**WHAT TO PRODUCE**
Return the listing below in full, exactly.

**INFORMATION SHOWN**

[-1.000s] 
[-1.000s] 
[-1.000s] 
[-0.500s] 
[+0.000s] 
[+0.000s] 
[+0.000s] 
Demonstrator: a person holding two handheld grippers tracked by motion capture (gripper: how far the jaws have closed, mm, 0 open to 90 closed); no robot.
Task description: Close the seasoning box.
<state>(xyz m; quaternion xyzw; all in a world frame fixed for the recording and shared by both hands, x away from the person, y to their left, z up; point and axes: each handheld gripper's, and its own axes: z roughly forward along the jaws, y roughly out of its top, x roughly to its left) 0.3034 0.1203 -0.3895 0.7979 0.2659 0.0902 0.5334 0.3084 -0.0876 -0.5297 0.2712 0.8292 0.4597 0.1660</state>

**TASK SOLUTION**
[-1.000s] 
[-1.000s] 
[-1.000s] 
[-0.500s] 
[+0.000s] 
[+0.000s] 
[+0.000s] 
Demonstrator: a person holding two handheld grippers tracked by motion capture (gripper: how far the jaws have closed, mm, 0 open to 90 closed); no robot.
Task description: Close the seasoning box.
<state>(xyz m; quaternion xyzw; all in a world frame fixed for the recording and shared by both hands, x away from the person, y to their left, z up; point and axes: each handheld gripper's, and its own axes: z roughly forward along the jaws, y roughly out of its top, x roughly to its left) 0.3034 0.1203 -0.3895 0.7979 0.2659 0.0902 0.5334 0.3084 -0.0876 -0.5297 0.2712 0.8292 0.4597 0.1660</state>

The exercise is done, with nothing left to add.